Микеле с другом быстро уходят, а девушка смотрит им вслед. Я останавливаю изображение и оборачиваюсь к Микеле. Он смотрит на застывшее изображение Виттории, и я читаю в его глазах такую тоску, что мне становится больно вместе с ним. Неожиданно Микеле спрашивает:
— А есть возможность посмотреть на нее сейчас, я имею в виду настоящее время, а не в прошлом?
— Это уже проще.
Настраиваю «искатель» на Витторию и задаю текущее время. Компьютер выдает следующую сцену. Виттория сидит у зашторенного окна. Она в темном строгом платье, лицо скрыто черной вуалью.
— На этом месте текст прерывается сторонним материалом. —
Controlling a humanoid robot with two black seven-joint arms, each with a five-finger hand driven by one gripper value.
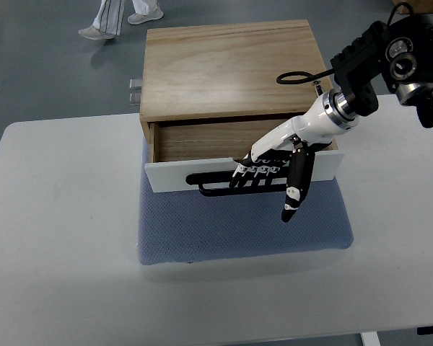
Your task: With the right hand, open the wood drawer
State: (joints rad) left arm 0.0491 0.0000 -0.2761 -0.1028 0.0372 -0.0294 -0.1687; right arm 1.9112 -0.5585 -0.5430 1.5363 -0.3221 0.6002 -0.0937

Руки в черных перчатках сжимают молитвенник. Рядом в кресле сидит монах. Он уговаривает девушку:
— Дочь моя, вы всегда, сколько я вас помню, были доброй католичкой. Тем более мне не понятно ваше нынешнее поведение. Поймите, вы рискуете навлечь на себя немилость святой церкви. Ведь это просто неприлично, дочь моя!
— Неужели, святой отец? Почему? Разве траур может быть неприличен?
— Траур по доброму христианину не только приличен, но и полезен для спасения души. Но траур по еретику, казненному по приговору Святой Инквизиции…
— Но Инквизиция могла и ошибиться…
— Нет! Нет, дочь моя! Святая Инквизиция непогрешима, как и святейший отец нашей церкви. И не нам с тобой обсуждать справедливость ее приговоров! А что иначе может означать траур по сожженному еретику, кроме как сомнение в справедливости приговора или готовность разделить ересь?
Виттория гневно бросает на стол молитвенник и откидывает вуаль. Глаза ее горят:
— Ну, так донесите на меня! Тогда пусть и меня допрашивает Инквизиция по поводу этой ереси.
— Тише, тише, дочь моя! Да даже если бы я и имел такое намерение! Как я могу осуществить его? Да меня сразу спросят: откуда твоя духовная дочь узнала, что великий еретик сгорел на костре, а не погиб в пьяной драке? Нет, дочь моя, я только хочу показать тебе, как ты неосторожна…
Микеле протягивает руку и останавливает изображение:
— Так, значит, она носит по мне траур! Она помнит меня…
Он замолкает и уходит в себя. Я смотрю на него и вспоминаю самого себя. Перед моим внутренним взором быстро пробегают лица тех, кого я навсегда оставил в своей фазе, потом все они перекрываются лицом Ольги. Да, тысячу раз был прав комиссар Лучков, или как его там… Стефан, что ли? Все дорогое у нас должно быть только здесь, в Монастыре.